Carbonic anhydrases in Mycobacterium tuberculosis are increasingly recognized as promising therapeutic targets in drug-resistant tuberculosis. In this study, a homology model of β-carbonic anhydrase was developed using the closely related Mycobacterium marinum sequence as a structural basis. A focused antituberculosis compound library was screened, identifying 2 ligands, F2686-0257 and F1011-1367, with strong binding affinities and distinct interaction patterns. Molecular dynamics simulations more than 100 ns confirmed stable backbones and conserved binding pockets, with F2686-0257 stabilized by aromatic anchoring and F1011-1367 by polar interactions.

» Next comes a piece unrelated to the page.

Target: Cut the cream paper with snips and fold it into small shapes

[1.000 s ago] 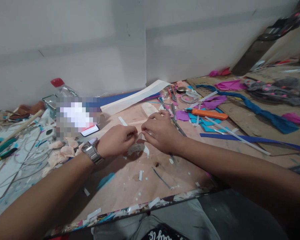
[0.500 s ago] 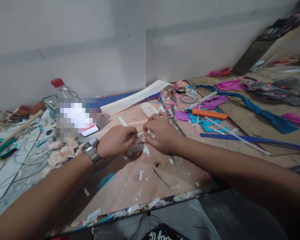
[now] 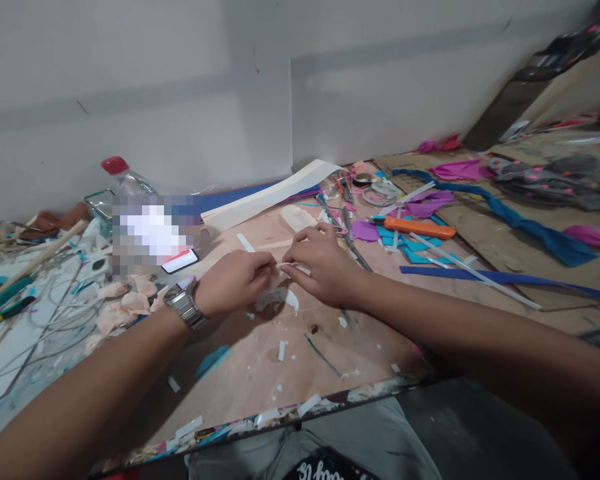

Structure-activity relationship analysis highlighted rigid aromatic scaffolds, controlled molecular size, and balanced polarity as favorable features. In M marinum growth assays, F2686-0257 inhibited bacterial proliferation at 100 µM and enhanced rifampicin activity, whereas F1011-1367 showed weaker inhibition without synergy. The compounds also showed favorable ADMET and drug-likeliness properties. These results support β-carbonic anhydrase as a viable target and provide scaffolds for the rational development of novel antitubercular agents.